» **EXERCISE**:
Every line of the material below, from the top through the line with "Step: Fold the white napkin", should be reproduced exactly.

» **PROVIDED RECORDS**:
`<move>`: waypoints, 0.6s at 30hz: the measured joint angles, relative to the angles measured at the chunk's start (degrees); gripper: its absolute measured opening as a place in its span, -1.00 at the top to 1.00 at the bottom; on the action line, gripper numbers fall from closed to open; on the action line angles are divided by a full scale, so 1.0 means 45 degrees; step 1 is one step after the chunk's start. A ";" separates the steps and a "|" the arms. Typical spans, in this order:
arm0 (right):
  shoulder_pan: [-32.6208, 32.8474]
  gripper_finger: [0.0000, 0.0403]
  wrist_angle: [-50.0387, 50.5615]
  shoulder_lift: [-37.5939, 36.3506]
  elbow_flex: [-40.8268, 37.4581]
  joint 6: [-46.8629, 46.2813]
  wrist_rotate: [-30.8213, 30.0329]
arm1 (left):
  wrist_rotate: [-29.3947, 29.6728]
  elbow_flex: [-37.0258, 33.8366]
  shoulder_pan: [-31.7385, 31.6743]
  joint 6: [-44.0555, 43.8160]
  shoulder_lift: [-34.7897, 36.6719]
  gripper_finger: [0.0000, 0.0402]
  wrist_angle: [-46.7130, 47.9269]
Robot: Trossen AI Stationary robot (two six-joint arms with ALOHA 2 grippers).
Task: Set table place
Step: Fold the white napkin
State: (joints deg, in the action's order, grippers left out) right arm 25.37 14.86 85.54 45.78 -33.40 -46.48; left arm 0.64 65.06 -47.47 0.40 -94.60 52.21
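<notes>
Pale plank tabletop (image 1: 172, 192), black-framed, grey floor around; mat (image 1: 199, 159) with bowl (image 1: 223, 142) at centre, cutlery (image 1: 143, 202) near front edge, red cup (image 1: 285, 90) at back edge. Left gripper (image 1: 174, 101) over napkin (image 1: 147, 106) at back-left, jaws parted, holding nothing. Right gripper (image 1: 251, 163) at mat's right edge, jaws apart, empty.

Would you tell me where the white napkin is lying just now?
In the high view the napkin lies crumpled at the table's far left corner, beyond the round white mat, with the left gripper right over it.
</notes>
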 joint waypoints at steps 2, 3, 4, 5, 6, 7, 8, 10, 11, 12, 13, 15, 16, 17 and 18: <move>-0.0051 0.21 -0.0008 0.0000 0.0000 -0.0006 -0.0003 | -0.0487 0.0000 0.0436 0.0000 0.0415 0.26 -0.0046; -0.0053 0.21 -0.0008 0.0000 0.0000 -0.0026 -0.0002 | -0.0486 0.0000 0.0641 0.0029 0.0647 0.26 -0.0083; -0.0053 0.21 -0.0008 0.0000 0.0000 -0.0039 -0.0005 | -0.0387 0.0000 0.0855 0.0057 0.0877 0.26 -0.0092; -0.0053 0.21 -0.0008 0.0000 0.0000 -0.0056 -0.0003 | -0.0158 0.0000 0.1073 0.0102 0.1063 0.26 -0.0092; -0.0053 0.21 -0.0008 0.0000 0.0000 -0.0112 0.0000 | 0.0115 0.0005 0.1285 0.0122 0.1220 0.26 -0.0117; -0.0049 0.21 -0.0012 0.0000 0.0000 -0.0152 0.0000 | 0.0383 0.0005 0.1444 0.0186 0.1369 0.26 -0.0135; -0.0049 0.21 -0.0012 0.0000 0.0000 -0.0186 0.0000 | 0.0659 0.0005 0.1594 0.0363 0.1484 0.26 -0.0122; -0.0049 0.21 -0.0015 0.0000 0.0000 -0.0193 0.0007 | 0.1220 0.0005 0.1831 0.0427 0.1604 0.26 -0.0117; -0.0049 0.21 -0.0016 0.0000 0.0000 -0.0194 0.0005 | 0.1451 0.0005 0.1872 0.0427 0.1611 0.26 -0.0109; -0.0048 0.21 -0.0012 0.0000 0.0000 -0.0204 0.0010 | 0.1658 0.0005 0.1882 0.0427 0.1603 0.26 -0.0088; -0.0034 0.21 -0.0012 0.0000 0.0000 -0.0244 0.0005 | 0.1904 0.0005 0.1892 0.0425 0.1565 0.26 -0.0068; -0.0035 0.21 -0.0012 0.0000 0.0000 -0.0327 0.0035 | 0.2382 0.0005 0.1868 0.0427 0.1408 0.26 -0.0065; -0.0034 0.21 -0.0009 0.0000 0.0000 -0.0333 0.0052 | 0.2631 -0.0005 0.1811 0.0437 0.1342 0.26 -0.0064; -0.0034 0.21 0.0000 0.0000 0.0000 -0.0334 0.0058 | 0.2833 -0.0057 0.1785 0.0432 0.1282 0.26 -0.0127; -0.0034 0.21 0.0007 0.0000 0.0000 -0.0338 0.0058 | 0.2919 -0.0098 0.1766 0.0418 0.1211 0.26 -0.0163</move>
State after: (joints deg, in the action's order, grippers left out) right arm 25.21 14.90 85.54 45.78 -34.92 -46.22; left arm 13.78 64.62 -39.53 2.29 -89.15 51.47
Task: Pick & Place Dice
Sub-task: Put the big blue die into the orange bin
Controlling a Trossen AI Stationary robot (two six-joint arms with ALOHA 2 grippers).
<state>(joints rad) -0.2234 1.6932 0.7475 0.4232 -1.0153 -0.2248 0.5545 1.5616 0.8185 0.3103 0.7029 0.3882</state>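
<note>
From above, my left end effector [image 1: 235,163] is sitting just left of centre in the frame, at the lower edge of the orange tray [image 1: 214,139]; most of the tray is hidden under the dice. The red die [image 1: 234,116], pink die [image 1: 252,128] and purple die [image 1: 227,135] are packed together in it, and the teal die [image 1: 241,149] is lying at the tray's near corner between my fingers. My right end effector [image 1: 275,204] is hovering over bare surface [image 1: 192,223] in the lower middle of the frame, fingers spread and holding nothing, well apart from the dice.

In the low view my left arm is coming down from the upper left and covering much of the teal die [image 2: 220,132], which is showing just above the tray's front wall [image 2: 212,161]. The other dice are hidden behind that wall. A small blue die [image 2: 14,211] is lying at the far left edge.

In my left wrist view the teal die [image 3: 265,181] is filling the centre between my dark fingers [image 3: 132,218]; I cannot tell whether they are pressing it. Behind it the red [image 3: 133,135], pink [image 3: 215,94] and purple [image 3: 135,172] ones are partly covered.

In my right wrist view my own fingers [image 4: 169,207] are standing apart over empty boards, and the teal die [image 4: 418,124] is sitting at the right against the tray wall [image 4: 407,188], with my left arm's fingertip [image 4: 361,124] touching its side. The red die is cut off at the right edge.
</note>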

» **REPLY TO THE TASK**:
`<move>`: waypoints, 0.6s at 30hz: the measured joint angles, relative to the angles measured at the chunk's start (degrees); gripper: its absolute measured opening as a place in its span, -1.00 at the top to 1.00 at the bottom; on the action line, gripper numbers fall from closed to open; on the action line angles are divided by a full scale, so 1.0 means 45 degrees; step 1 is one step after the chunk's start. A ";" separates the steps and a "|" the arms. Typical spans, in this order:
arm0 (right):
  shoulder_pan: [-32.6208, 32.8474]
  gripper_finger: [0.0000, 0.0403]
  wrist_angle: [-50.0387, 50.5615]
  shoulder_lift: [-37.5939, 36.3506]
  elbow_flex: [-40.8268, 37.4581]
  joint 6: [-46.8629, 46.2813]
  wrist_rotate: [-30.8213, 30.0329]
arm1 (left):
  wrist_rotate: [-29.3947, 29.6728]
  elbow_flex: [-37.0258, 33.8366]
  shoulder_pan: [-31.7385, 31.6743]
  joint 6: [-44.0555, 43.8160]
  shoulder_lift: [-34.7897, 36.6719]
  gripper_finger: [0.0000, 0.0402]
  wrist_angle: [-46.7130, 47.9269]
Robot: Trossen AI Stationary robot (two six-joint arms with ALOHA 2 grippers).
Task: Set table place
Step: Fold the white napkin

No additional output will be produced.